PROBLEM TO WORK ON: After repeating the line containing "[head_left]", stop; until then, repeat each line of the listing below exactly, starting with the first.
***** PROVIDED ENTRIES
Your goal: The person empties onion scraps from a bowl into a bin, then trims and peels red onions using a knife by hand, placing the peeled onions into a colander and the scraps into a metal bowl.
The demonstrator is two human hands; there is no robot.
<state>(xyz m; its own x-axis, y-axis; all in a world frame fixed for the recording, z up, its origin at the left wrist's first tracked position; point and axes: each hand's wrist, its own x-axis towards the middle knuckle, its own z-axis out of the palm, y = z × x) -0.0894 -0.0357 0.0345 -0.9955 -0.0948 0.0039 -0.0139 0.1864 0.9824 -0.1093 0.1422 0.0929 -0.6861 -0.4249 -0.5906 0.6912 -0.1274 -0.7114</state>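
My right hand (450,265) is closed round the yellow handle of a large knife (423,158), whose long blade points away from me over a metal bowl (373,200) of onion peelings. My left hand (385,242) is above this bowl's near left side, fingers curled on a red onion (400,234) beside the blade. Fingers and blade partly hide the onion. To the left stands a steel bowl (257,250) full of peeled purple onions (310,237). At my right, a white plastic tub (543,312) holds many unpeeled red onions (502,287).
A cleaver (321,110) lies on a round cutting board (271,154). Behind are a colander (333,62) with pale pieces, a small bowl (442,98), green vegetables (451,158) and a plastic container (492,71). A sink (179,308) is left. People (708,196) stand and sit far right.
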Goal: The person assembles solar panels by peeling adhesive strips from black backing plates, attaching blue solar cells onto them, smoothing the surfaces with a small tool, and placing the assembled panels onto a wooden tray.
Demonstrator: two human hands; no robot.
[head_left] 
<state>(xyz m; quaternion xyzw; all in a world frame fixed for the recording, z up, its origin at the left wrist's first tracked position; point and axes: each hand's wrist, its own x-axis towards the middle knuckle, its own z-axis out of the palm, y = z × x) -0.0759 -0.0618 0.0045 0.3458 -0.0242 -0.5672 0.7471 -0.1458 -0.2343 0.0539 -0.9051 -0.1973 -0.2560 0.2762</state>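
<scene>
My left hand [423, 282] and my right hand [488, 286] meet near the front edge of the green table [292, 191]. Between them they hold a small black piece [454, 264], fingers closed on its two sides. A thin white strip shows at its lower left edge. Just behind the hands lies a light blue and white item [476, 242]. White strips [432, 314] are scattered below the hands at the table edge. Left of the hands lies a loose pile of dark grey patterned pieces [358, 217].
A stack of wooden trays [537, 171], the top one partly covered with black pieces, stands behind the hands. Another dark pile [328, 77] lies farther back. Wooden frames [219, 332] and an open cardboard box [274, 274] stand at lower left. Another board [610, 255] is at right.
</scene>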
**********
SOLVED PROBLEM:
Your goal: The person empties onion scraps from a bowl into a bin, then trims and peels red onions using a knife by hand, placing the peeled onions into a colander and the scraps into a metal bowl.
The demonstrator is two human hands; there is no robot.
<state>(xyz m; its own x-axis, y-axis; all in a world frame fixed for the recording, z up, its origin at the left wrist's first tracked position; point and axes: each hand's wrist, its own x-axis towards the middle knuckle, its own z-axis out of the palm, y = z × x) -0.0894 -0.0357 0.0345 -0.9955 -0.0948 0.0039 -0.0139 0.1864 0.9824 -0.1093 0.1422 0.0929 -0.6861 -0.4249 -0.5906 0.6912 -0.1274 -0.7114</state>
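My right hand (450,265) is closed round the yellow handle of a large knife (423,158), whose long blade points away from me over a metal bowl (373,200) of onion peelings. My left hand (385,242) is above this bowl's near left side, fingers curled on a red onion (400,234) beside the blade. Fingers and blade partly hide the onion. To the left stands a steel bowl (257,250) full of peeled purple onions (310,237). At my right, a white plastic tub (543,312) holds many unpeeled red onions (502,287).
A cleaver (321,110) lies on a round cutting board (271,154). Behind are a colander (333,62) with pale pieces, a small bowl (442,98), green vegetables (451,158) and a plastic container (492,71). A sink (179,308) is left. People (708,196) stand and sit far right.
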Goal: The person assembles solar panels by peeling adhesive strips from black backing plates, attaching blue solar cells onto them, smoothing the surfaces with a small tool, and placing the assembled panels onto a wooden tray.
Demonstrator: two human hands; no robot.
[head_left] 

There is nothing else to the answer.